** WORK ORDER **
Below are several entries. Transcribe exactly those lines that fall from the one with "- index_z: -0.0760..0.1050" through the one with "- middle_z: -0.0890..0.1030", end lines included.

+++ SUPPLIED MATERIAL

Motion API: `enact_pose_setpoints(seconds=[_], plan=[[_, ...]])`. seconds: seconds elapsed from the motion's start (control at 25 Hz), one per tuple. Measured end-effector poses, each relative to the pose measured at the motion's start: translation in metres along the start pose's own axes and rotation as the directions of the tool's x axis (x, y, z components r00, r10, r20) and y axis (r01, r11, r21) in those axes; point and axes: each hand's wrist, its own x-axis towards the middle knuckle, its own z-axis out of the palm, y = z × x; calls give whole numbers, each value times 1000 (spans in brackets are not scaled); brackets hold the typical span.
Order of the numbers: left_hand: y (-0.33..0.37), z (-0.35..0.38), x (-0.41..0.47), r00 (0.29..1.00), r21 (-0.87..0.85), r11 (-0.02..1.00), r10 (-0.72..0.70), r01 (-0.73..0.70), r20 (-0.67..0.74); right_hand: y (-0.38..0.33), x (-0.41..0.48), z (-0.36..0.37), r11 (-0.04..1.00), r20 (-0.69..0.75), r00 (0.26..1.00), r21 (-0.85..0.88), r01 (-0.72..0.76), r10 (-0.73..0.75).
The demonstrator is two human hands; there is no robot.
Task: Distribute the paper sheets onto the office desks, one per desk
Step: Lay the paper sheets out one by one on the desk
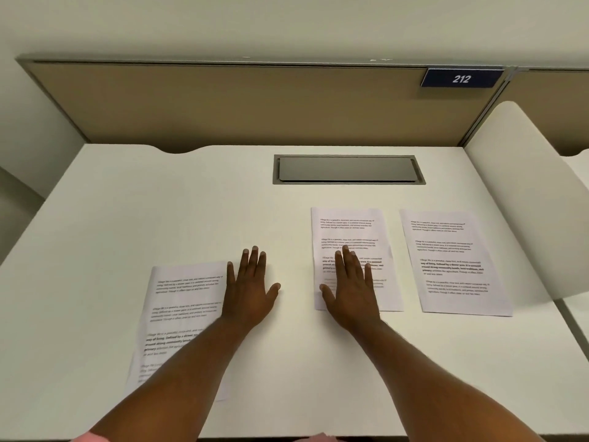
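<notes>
Left hand [251, 288]: flat, fingers spread, palm down on right edge of near-left sheet [181, 317], gripping nothing. Right hand [350, 291]: flat, fingers spread, pressed on middle sheet [347, 231], gripping nothing. Third sheet [452, 260]: beside tabletop's right edge. All three: thin, rectangular, printed white paper. Tabletop [159, 212]: smooth, matte, off-white. Rectangular grey metal cable hatch [349, 169]: near rear edge. Beige partition panel [223, 103] behind, with blue plate "212" [462, 78].

blue sign [461, 78] reads "212"; sheets' [452, 261] print seems illegible.
</notes>
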Motion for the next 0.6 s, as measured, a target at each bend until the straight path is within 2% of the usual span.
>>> enact_pose_setpoints(seconds=[0.32, 0.6], plan=[[-95, -3, -62, 996, 31, 996, -83, 82, 23, -86, -18, 44, 995, 35, 995, 2, 96, -96], [-162, -7, -108, 962, 23, 962, -274, 274, 3, -150, -31, 76, 981, 92, 977, 7, 192, -191]])
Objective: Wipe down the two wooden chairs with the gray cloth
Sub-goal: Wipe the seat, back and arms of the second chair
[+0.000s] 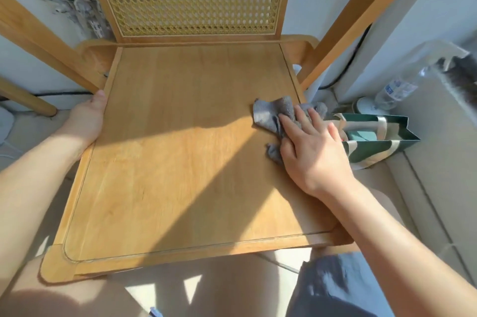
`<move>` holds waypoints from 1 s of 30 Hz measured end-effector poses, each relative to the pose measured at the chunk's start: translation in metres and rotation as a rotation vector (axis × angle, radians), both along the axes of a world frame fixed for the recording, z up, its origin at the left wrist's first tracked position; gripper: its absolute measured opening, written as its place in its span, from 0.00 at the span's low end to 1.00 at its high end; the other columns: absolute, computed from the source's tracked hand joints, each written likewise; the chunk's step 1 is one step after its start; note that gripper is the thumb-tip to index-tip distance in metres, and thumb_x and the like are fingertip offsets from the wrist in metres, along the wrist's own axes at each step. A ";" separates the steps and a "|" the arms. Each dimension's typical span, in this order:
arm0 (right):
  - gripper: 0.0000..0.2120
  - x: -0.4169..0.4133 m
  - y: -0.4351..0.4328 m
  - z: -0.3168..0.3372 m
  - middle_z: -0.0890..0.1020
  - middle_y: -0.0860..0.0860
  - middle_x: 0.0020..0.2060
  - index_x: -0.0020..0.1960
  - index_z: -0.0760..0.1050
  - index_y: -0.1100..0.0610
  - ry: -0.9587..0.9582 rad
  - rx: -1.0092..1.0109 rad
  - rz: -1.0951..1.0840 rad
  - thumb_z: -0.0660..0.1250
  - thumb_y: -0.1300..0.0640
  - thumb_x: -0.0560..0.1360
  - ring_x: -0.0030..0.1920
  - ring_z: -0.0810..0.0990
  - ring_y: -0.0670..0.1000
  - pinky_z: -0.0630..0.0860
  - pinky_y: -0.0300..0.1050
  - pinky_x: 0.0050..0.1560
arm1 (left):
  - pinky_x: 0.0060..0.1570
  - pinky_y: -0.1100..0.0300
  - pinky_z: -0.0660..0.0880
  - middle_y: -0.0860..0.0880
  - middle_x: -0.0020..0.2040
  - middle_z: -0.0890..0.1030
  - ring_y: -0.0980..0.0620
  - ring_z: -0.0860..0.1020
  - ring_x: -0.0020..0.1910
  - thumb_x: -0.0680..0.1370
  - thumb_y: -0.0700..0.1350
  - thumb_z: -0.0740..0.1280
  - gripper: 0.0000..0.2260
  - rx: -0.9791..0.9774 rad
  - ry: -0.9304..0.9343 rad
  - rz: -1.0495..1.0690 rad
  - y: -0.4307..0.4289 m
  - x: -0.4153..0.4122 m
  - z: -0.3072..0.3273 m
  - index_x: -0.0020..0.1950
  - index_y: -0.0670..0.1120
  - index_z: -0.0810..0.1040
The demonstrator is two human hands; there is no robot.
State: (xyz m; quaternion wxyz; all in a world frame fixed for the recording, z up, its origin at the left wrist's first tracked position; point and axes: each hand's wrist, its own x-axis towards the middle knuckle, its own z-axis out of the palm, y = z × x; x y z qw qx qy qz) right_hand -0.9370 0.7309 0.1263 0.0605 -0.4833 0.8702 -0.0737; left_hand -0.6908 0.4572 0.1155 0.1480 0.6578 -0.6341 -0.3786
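A wooden chair with a flat seat and a woven cane back fills the middle of the head view. A crumpled gray cloth lies on the seat near its right edge. My right hand presses flat on the cloth with straight fingers. My left hand grips the seat's left edge, thumb on top and the other fingers hidden below it. Only this one chair is fully visible; a wooden leg shows at the left.
A green and cream paper bag stands on the floor right of the chair. Behind it lies a clear plastic bottle. Slanted wooden frame bars flank the chair back. A pale wall is close behind. My knees are under the seat's front edge.
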 end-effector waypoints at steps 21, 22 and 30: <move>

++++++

** RESPONSE AREA **
  - index_z: -0.0760..0.1050
  - index_y: -0.1100..0.0610
  - ry: -0.9587..0.9582 rad
  - rx: -1.0092..1.0109 rad
  - rz: -1.0951..1.0840 rad
  - thumb_z: -0.0660..0.1250
  - thumb_y: -0.1300..0.0640
  - thumb_x: -0.0560..0.1360
  - ring_x: -0.0030..0.1920
  - ring_z: -0.0810..0.0990
  - ring_y: -0.0670..0.1000
  - pinky_z: -0.0630..0.0860
  - pinky_y: -0.0300..0.1050
  - pinky_x: 0.0050..0.1560
arm1 (left):
  - pinky_x: 0.0060..0.1570
  - pinky_y: -0.1100..0.0300
  - pinky_z: -0.0660..0.0880
  - middle_y: -0.0860..0.0880
  - middle_x: -0.0020..0.2040
  - middle_z: -0.0890..0.1030

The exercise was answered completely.